** Task item **
Output the data word for word. Begin at its first line and end at the line with "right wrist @".

** Collected data **
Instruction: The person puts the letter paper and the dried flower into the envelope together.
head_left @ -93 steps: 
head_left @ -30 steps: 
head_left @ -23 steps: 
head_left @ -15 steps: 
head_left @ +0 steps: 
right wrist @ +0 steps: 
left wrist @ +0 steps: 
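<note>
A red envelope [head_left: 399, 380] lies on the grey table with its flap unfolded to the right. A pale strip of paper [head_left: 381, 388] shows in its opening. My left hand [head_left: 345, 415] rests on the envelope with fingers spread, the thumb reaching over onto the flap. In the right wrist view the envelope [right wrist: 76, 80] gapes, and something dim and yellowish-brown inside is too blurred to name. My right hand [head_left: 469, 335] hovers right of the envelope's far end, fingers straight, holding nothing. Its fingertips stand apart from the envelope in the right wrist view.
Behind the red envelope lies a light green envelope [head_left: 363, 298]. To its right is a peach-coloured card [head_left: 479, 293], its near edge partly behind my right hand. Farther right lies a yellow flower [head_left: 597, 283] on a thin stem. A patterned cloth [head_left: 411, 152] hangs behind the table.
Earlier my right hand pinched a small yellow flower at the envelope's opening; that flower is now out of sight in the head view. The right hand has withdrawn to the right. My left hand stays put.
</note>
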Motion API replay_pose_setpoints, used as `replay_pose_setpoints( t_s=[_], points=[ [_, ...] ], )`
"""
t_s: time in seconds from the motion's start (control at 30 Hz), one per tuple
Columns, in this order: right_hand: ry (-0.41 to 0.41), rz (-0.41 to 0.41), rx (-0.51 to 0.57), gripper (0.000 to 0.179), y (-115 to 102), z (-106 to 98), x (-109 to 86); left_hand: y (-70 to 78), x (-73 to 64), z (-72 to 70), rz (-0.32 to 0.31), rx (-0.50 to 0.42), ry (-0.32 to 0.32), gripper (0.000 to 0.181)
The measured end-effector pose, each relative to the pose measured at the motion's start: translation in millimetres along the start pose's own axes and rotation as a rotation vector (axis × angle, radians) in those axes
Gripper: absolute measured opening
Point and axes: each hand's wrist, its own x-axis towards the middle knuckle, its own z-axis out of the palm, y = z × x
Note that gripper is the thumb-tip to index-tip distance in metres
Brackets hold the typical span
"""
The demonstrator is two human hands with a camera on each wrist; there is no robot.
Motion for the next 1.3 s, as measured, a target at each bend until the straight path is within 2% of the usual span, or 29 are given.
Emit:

** Exercise result **
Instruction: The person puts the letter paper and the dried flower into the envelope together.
head_left @ -93 steps: 
head_left @ -30 steps: 
head_left @ -23 steps: 
head_left @ -15 steps: 
head_left @ +0 steps: 
right wrist @ +0 steps: 

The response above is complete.